### [Task instructions]
Output must match the data below exactly from its first line through the line that contains "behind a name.", with no other line.

### [Records drawn from a dataset]
-------------------------

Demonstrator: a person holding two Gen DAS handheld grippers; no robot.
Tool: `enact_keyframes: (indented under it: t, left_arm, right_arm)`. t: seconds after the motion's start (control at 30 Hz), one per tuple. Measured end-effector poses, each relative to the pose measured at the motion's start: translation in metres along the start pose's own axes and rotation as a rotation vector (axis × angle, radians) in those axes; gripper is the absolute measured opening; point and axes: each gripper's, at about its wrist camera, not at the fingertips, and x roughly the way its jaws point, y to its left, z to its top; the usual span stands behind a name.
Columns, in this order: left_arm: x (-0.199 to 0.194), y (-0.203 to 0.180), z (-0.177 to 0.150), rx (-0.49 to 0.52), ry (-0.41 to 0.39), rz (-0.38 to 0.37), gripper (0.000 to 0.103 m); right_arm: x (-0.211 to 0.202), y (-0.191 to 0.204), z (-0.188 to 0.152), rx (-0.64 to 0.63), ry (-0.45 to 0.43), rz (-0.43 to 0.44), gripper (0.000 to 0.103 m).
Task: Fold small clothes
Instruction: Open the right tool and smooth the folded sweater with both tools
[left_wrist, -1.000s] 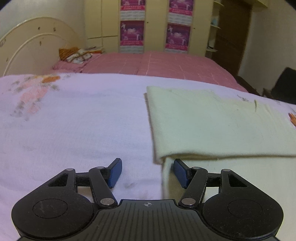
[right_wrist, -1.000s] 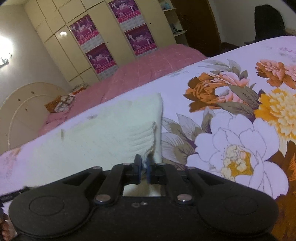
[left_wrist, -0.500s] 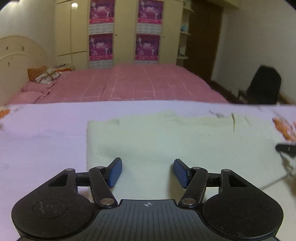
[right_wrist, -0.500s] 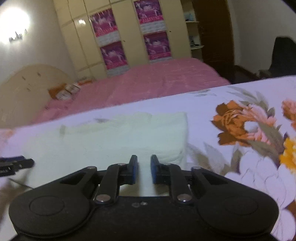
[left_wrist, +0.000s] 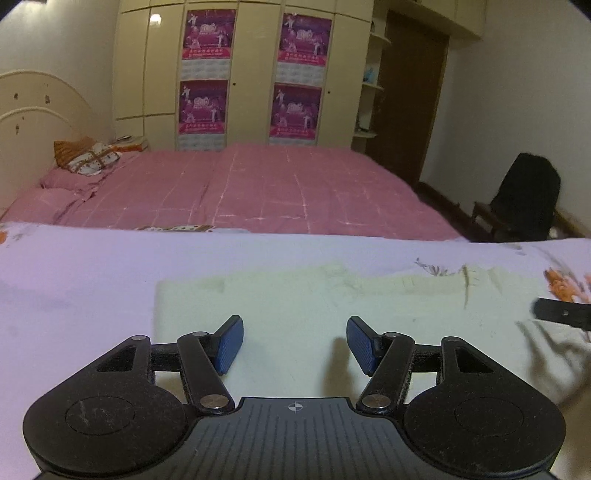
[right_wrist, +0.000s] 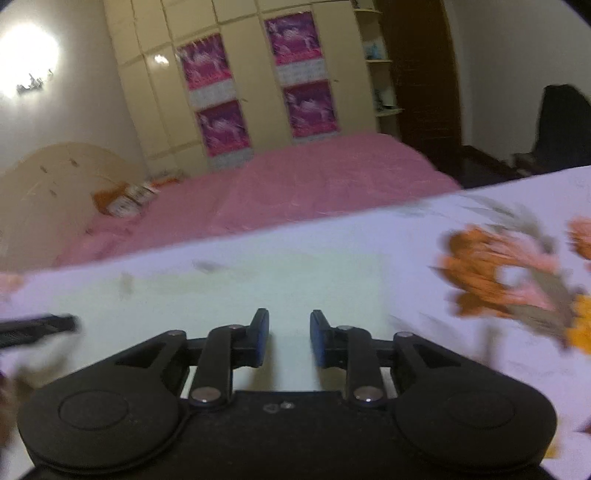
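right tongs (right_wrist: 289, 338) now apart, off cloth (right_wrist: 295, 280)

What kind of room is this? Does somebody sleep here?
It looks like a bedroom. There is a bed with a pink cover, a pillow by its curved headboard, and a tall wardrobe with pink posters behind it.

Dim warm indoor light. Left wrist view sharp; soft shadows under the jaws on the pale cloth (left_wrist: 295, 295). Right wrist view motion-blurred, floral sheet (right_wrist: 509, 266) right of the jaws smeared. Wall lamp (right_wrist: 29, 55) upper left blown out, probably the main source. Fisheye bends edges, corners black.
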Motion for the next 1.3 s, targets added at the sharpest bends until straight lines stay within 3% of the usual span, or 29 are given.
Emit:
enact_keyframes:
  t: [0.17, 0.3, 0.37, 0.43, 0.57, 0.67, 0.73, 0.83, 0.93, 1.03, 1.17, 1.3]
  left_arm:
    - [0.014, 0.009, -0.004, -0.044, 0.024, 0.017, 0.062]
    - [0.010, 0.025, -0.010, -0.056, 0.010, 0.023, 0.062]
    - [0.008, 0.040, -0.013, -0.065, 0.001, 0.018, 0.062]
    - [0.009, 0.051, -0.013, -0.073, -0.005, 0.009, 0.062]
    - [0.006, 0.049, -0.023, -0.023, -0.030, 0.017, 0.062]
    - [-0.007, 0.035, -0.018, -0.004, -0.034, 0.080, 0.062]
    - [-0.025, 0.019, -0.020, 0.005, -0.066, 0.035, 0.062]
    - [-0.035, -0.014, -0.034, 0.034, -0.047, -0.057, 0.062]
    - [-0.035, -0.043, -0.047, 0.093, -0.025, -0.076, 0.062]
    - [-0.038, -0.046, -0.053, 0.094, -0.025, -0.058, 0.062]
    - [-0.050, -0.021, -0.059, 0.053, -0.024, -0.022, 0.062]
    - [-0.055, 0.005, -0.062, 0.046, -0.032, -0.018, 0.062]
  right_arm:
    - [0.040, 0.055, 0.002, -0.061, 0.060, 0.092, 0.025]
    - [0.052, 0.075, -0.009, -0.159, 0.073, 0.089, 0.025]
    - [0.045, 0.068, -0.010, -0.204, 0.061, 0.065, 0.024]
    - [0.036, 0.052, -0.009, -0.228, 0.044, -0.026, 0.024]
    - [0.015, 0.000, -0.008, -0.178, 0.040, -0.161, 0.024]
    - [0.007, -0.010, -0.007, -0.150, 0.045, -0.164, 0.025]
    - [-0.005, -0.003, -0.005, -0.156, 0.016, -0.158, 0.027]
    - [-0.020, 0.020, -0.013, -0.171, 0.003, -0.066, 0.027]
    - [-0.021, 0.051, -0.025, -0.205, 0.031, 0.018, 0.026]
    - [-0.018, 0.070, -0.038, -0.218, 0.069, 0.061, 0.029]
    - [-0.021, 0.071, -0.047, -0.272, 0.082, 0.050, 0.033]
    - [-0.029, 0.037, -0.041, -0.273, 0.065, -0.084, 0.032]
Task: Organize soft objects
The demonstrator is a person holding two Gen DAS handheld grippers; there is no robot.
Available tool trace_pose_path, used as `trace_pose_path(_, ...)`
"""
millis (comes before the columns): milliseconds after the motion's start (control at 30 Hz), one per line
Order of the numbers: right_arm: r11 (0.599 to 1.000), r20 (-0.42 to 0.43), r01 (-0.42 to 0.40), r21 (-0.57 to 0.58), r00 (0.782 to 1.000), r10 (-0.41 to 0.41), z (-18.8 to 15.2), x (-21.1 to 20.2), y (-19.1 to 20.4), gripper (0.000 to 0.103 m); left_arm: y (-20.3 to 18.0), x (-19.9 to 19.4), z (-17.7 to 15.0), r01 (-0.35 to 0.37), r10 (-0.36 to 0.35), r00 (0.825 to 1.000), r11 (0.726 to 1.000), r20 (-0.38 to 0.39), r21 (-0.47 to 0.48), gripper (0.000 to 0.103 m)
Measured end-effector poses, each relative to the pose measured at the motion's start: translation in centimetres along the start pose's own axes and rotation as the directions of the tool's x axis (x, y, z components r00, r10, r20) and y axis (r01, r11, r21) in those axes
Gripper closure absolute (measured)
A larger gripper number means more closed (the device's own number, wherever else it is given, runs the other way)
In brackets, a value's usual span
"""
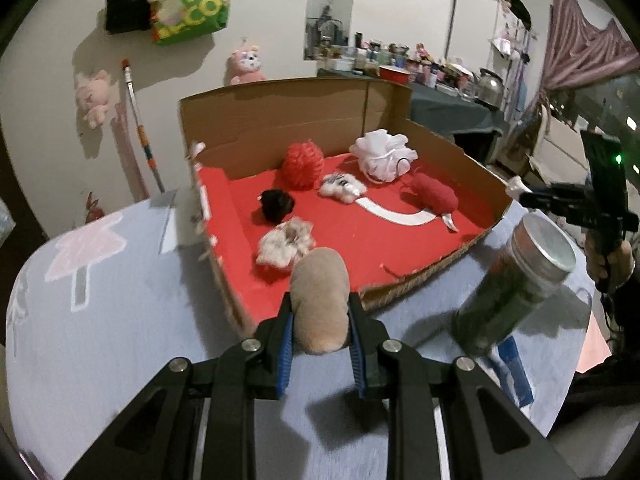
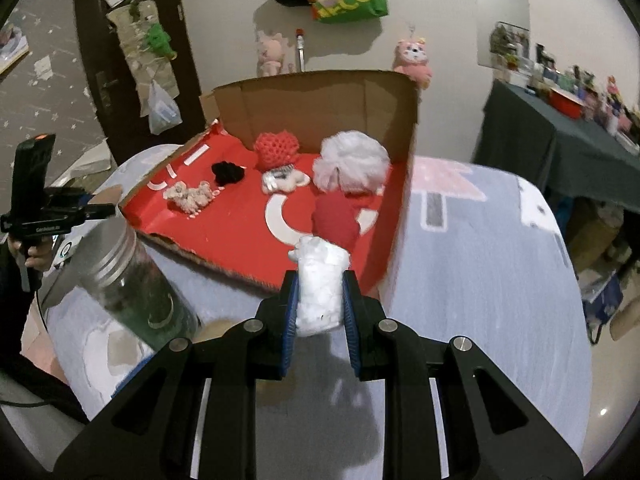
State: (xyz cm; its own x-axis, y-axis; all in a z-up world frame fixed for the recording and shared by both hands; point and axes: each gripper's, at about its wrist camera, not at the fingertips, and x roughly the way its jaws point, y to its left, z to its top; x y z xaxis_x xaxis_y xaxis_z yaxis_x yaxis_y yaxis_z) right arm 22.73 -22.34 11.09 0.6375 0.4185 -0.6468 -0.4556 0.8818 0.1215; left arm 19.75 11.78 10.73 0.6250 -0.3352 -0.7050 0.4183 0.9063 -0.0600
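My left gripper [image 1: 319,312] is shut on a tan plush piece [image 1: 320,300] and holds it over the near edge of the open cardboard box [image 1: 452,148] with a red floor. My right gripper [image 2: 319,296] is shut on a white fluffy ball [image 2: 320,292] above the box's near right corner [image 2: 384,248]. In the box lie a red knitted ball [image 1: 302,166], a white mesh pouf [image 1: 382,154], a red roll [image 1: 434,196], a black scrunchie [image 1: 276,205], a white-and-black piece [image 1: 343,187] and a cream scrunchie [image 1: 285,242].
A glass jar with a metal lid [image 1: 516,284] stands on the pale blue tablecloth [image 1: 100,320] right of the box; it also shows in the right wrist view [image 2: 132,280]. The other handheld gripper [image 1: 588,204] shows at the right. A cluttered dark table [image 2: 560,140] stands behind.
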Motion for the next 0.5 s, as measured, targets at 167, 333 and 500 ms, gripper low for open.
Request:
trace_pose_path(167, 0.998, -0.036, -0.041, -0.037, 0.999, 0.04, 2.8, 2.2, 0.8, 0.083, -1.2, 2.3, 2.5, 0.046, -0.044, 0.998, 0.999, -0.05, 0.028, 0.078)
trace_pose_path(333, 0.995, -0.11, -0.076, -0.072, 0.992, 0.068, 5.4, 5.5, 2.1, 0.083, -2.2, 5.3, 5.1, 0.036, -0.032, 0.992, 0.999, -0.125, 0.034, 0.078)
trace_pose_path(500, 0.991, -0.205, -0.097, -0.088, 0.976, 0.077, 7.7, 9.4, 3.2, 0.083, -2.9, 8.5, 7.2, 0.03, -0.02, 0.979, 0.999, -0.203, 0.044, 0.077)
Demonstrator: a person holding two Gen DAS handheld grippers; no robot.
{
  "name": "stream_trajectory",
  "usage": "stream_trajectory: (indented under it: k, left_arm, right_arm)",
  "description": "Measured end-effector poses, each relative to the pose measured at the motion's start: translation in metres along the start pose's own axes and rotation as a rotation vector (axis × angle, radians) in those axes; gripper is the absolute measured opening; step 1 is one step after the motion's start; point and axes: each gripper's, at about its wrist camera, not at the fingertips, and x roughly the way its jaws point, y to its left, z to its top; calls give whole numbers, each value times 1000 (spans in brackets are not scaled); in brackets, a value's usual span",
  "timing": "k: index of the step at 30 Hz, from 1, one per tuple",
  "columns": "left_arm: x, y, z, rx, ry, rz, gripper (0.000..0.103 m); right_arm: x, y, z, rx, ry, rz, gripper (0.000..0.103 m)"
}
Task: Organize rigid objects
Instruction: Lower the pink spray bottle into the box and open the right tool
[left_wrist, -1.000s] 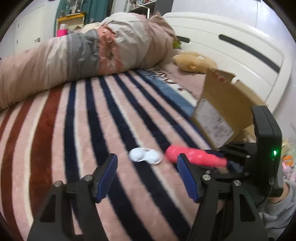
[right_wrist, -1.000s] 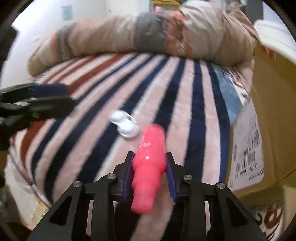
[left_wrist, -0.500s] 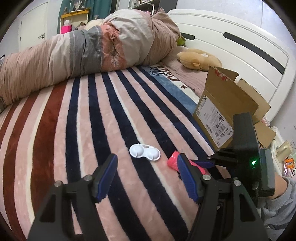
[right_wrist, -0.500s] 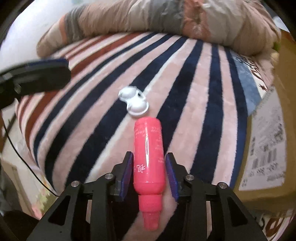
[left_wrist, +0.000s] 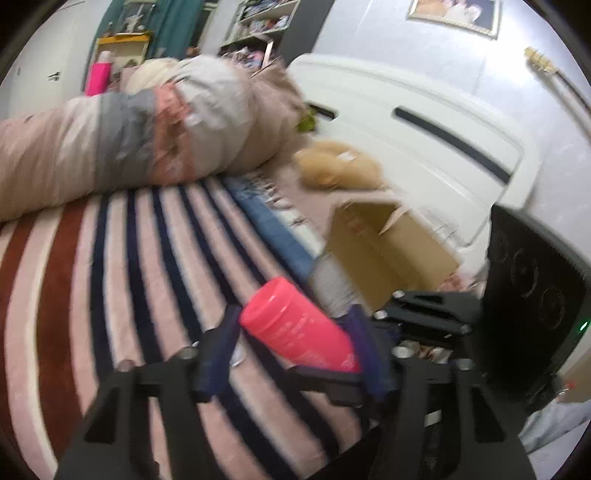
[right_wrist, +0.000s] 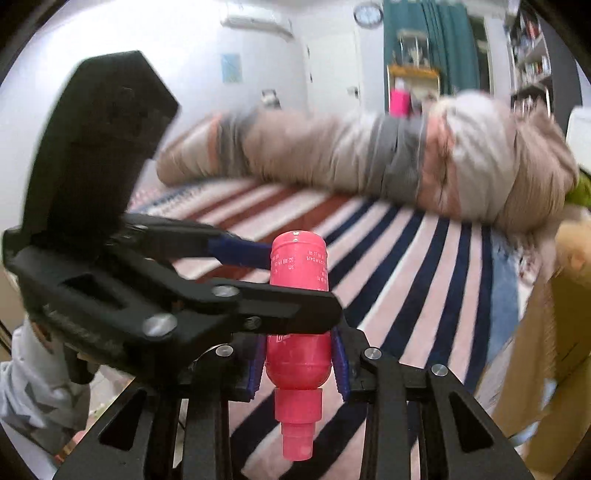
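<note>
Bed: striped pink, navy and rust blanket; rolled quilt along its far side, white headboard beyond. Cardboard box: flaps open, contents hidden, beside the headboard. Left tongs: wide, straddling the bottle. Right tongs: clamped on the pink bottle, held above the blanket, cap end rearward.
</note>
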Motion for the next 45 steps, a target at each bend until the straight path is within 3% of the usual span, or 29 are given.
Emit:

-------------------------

### [Output of the task]
Demonstrator: a person holding two Gen DAS handheld grippers; no robot.
Tool: `enact_keyframes: (indented under it: t, left_arm, right_arm)`. t: seconds after the motion's start (control at 30 Hz), one per tuple. Measured end-effector poses, each relative to the pose measured at the motion's start: translation in metres along the start pose's own axes and rotation as a rotation vector (axis × angle, radians) in those axes; gripper is the absolute measured opening; point and axes: each gripper's, at about its wrist camera, not at the fingertips, and x roughly the way its jaws point, y to its left, z to its top; the usual span stands behind a name.

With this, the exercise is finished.